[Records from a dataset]

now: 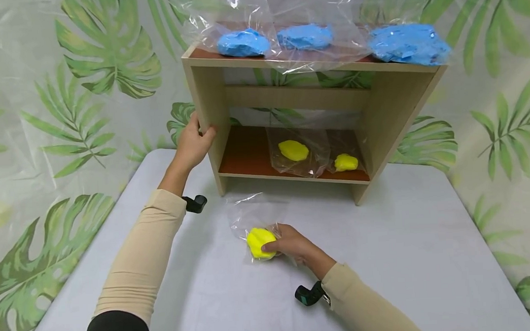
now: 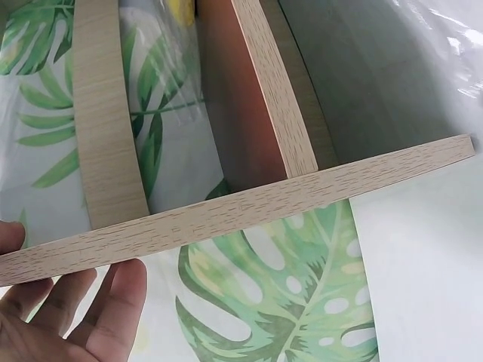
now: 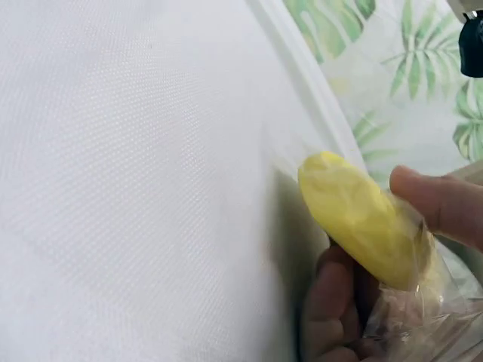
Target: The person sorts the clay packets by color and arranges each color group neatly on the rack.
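Note:
My left hand grips the left side panel of a small wooden shelf. In the left wrist view, the thumb lies on the panel's inner side and several fingers on its outer side. My right hand holds a lump of yellow clay in a clear plastic bag, in front of the shelf and over the table. The right wrist view shows the thumb on one face of the yellow clay and curled fingers beneath it.
On the lower board sit two more bagged yellow lumps, a larger one and a smaller one. Three bagged blue lumps line the shelf top. A white cloth covers the table, and a leaf-print curtain hangs behind.

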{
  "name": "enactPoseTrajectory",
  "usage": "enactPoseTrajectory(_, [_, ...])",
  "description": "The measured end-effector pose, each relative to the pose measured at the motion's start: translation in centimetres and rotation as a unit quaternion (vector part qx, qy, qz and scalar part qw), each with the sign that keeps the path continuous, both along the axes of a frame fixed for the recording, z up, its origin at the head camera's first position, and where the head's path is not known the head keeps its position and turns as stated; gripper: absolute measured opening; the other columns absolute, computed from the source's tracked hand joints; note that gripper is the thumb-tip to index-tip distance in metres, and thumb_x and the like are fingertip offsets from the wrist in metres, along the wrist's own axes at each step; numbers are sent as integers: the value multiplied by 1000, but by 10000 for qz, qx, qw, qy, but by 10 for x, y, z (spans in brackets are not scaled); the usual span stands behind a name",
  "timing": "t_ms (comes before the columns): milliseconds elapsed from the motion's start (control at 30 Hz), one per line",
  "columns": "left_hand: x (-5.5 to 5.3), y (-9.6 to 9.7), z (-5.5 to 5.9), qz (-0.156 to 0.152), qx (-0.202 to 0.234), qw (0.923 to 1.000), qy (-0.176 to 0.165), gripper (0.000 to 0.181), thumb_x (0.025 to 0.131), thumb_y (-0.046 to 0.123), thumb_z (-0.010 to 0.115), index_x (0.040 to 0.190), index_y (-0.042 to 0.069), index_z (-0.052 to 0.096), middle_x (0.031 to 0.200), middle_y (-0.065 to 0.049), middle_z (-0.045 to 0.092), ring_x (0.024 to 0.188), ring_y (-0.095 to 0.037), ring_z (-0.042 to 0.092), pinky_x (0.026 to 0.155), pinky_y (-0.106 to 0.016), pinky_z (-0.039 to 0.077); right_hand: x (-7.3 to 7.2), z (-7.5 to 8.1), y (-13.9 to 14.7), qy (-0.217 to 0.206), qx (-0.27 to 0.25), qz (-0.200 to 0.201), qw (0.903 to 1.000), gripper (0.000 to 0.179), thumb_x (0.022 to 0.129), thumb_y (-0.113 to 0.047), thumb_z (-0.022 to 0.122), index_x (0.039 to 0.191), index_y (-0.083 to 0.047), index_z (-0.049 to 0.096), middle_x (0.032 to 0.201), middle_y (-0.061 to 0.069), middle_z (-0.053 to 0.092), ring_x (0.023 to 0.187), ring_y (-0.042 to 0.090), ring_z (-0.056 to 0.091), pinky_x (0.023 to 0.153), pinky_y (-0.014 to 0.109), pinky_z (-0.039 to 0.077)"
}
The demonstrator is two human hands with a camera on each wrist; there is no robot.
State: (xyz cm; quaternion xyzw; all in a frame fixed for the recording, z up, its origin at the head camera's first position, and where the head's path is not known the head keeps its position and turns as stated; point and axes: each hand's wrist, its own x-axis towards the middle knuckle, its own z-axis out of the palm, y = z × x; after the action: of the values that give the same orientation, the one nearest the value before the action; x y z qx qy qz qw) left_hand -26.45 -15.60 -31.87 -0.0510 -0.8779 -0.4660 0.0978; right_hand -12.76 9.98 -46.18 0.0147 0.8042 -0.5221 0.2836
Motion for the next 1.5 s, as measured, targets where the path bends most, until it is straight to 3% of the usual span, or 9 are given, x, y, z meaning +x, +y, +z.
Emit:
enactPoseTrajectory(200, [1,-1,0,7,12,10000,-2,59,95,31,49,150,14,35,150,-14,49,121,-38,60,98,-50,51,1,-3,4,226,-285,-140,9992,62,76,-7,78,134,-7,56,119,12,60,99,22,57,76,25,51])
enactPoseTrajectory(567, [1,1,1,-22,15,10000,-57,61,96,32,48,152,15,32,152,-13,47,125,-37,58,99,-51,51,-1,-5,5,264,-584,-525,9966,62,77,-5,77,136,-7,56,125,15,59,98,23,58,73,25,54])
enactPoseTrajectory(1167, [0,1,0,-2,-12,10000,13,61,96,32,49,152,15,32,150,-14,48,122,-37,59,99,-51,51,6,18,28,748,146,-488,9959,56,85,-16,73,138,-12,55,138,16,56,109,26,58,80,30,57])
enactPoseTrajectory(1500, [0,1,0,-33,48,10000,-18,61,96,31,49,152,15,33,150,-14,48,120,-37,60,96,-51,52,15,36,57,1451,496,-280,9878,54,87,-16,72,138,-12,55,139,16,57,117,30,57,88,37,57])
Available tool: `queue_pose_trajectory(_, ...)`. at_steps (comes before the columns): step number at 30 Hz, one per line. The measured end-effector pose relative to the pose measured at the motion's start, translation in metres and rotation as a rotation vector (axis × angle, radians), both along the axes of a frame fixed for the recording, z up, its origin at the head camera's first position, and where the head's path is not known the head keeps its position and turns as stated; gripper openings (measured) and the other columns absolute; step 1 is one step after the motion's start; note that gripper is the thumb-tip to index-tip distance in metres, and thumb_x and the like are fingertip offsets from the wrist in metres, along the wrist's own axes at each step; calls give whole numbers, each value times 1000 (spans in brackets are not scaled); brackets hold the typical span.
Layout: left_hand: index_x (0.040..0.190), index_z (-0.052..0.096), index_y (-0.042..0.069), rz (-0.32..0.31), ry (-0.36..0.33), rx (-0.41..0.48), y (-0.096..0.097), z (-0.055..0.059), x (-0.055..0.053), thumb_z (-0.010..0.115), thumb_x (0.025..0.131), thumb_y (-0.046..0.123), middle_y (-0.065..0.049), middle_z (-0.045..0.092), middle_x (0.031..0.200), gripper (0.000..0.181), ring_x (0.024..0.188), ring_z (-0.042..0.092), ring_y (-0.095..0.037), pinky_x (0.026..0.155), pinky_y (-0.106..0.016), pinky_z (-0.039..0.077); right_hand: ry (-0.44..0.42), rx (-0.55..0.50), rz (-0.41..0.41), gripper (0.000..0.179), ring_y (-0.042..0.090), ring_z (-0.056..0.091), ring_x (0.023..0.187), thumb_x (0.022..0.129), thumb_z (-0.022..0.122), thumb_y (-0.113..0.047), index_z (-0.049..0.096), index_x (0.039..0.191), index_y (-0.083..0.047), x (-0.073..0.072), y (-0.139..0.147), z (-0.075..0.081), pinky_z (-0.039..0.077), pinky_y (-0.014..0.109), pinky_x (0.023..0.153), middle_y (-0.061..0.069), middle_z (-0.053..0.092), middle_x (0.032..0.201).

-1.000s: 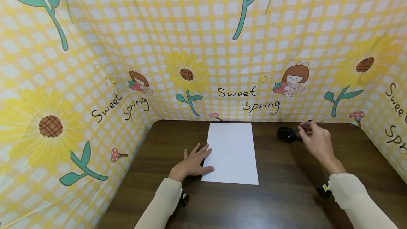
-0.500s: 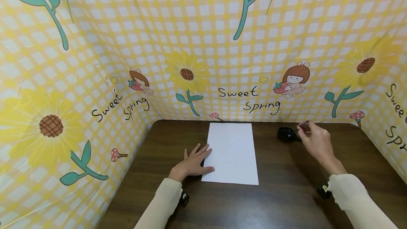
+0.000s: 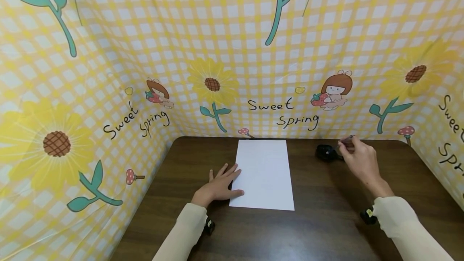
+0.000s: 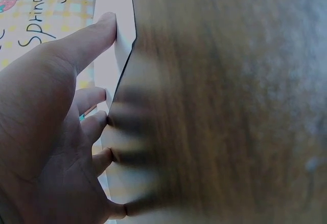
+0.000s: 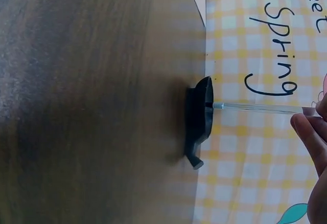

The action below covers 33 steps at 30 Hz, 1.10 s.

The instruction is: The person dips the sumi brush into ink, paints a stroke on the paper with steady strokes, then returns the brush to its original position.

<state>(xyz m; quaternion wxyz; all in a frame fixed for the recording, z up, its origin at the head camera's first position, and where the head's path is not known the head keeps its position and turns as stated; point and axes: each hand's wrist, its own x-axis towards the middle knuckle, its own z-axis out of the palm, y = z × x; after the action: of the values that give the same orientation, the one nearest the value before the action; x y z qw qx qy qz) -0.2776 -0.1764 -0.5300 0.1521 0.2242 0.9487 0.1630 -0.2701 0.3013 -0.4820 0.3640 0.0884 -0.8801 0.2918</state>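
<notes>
yellow gingham backdrop with sunflowers and "sweet spring" print behind a dark wood bench [image 3: 326,228]. left hand [image 3: 218,186], lower centre-left, lies flat with fingers straight on the left edge of the white paper [image 3: 264,174]; sheet is blank. right hand [image 3: 360,162], right of centre, pinches a thin clear pen [image 5: 255,107], tip seated in the black holder [image 3: 326,153]. judgement: pen not yet clear of holder; writing not begun.
</notes>
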Motion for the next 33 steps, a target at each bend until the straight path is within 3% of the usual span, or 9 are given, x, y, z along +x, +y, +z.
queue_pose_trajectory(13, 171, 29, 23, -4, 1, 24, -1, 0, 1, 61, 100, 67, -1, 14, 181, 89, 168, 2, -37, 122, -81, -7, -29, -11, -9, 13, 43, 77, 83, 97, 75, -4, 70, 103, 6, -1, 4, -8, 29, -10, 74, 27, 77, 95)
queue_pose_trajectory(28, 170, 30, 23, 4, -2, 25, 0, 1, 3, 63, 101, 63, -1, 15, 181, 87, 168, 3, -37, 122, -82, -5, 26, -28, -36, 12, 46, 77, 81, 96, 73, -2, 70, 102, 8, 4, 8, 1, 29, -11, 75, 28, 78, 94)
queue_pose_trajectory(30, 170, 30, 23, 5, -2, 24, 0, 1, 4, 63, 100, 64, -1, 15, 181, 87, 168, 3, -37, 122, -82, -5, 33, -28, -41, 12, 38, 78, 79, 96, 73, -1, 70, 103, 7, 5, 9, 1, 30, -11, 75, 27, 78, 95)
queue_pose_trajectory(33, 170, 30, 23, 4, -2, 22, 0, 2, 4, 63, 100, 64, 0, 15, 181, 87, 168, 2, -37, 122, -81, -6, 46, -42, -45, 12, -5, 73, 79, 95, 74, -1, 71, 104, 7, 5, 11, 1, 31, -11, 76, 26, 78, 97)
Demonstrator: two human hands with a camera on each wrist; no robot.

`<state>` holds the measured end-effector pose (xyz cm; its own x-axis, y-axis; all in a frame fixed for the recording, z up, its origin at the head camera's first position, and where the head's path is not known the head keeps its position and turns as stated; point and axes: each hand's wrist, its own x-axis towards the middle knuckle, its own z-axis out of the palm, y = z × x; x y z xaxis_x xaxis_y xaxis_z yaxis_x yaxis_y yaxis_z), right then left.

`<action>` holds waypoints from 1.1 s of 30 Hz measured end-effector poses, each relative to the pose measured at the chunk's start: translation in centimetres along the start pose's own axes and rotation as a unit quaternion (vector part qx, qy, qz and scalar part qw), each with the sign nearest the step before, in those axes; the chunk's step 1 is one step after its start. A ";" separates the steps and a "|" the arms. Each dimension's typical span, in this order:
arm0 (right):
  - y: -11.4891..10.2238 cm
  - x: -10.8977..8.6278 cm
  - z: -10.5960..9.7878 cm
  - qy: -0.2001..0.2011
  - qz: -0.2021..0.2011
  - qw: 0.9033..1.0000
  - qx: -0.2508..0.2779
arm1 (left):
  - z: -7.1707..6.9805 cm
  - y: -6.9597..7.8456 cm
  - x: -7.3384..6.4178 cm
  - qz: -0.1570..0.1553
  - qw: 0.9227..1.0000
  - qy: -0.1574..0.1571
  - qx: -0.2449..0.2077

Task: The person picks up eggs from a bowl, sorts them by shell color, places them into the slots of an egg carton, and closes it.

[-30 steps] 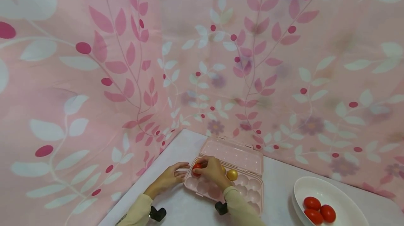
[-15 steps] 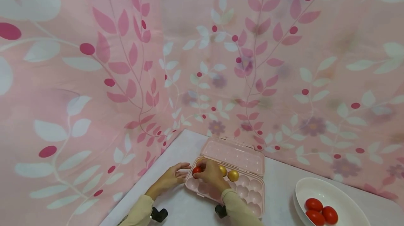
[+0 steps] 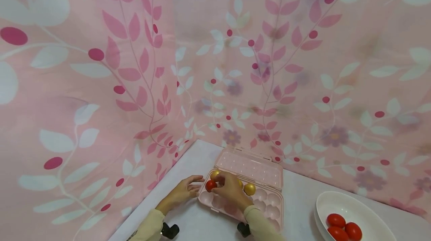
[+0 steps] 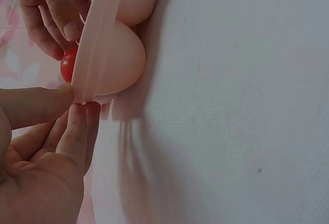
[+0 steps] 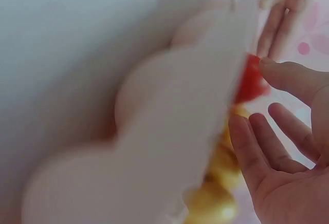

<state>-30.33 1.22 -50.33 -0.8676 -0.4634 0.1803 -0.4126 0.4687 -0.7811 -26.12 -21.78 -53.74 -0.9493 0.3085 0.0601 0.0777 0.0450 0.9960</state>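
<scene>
A pink egg box (image 3: 206, 198) lies with its lid (image 3: 247, 166) folded back on the table. In its left end cup row sits a red egg (image 3: 211, 185); gold eggs (image 3: 249, 189) fill the row along the hinge. My left hand (image 4: 46, 147) pinches the box's left rim between thumb and fingertips. Above the box, my right hand (image 3: 232, 190) has its fingers spread beside the red egg. In the right wrist view the thumb (image 5: 288, 77) is at the red egg, touching or nearly so, and the other fingers stand apart from it. Part of the gold row is hidden behind the right hand.
A white bowl (image 3: 370, 214) with several red eggs (image 3: 336, 220) stands at the right front of the white table (image 3: 297, 196). Pink floral cloth (image 3: 235, 65) rises behind and along the left side.
The right fingers first held the red egg over the left cup, lowered it in, and have now loosened and drawn slightly right. My left hand stays at the box rim.
</scene>
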 end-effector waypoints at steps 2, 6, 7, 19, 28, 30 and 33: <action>0.1 -0.4 -1.0 0.012 -0.011 1.000 -0.003 | 0.1 0.0 0.0 -0.005 1.000 0.002 0.006; 0.4 -1.3 -4.0 0.038 -0.045 0.998 -0.001 | 0.1 0.3 -0.1 -0.008 1.000 0.002 0.011; 0.4 -1.6 -4.9 0.047 -0.047 0.998 -0.008 | 0.1 0.3 -0.2 -0.008 1.000 0.003 0.012; 4.2 -4.9 -16.1 0.135 -0.018 0.980 -0.144 | 0.2 0.0 -0.3 -0.005 1.000 0.000 0.016; 4.9 -7.5 -23.6 0.093 0.017 0.973 -0.211 | 0.4 -0.6 -0.2 0.000 1.000 -0.003 0.008; 5.1 -8.0 -24.9 0.081 0.030 0.971 -0.221 | 0.6 -0.6 -0.2 0.002 1.000 -0.008 0.008; 5.6 -8.8 -26.4 0.060 0.059 0.969 -0.234 | 0.8 -0.7 -0.3 0.005 1.000 -0.008 0.009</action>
<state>-32.33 27.73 -40.47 -0.9307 -0.3085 0.1965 -0.3651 0.8158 -0.4486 -25.65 -21.13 -54.53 -0.9434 0.3244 0.0686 0.0925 0.0590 0.9940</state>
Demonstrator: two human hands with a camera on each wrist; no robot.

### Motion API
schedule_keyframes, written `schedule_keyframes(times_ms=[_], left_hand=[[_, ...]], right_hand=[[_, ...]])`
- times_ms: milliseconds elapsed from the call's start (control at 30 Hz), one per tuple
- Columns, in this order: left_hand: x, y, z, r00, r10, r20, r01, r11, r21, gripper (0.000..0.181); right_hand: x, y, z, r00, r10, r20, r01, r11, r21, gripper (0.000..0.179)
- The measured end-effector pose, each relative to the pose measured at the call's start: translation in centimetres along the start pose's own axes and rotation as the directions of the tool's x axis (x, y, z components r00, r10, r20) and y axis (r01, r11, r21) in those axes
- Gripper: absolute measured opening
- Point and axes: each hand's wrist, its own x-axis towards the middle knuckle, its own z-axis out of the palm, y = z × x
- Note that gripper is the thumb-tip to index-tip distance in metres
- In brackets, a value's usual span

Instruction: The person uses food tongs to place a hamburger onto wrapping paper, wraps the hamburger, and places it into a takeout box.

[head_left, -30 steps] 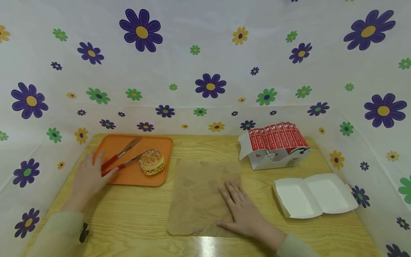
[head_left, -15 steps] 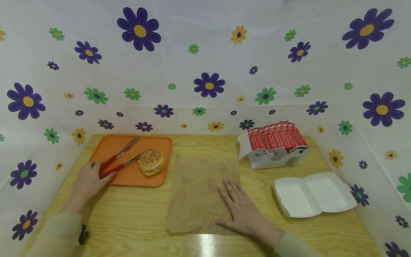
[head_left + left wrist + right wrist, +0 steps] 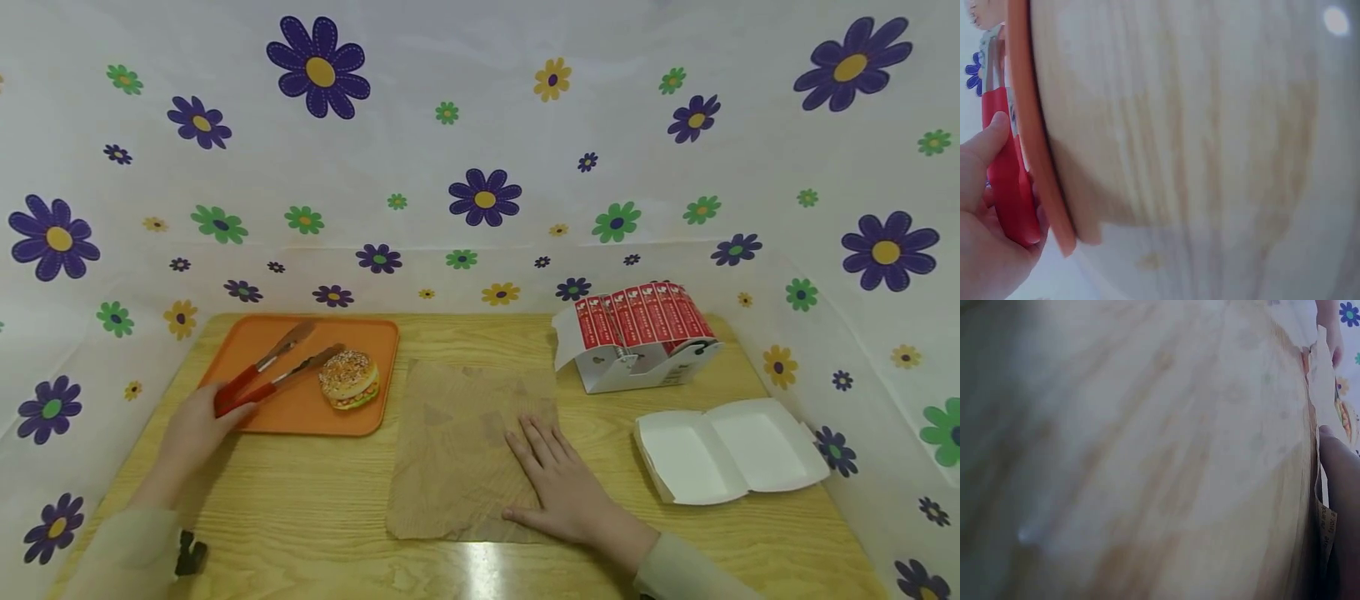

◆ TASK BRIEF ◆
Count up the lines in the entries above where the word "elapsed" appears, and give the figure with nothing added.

◆ EXERCISE RESPONSE ◆
2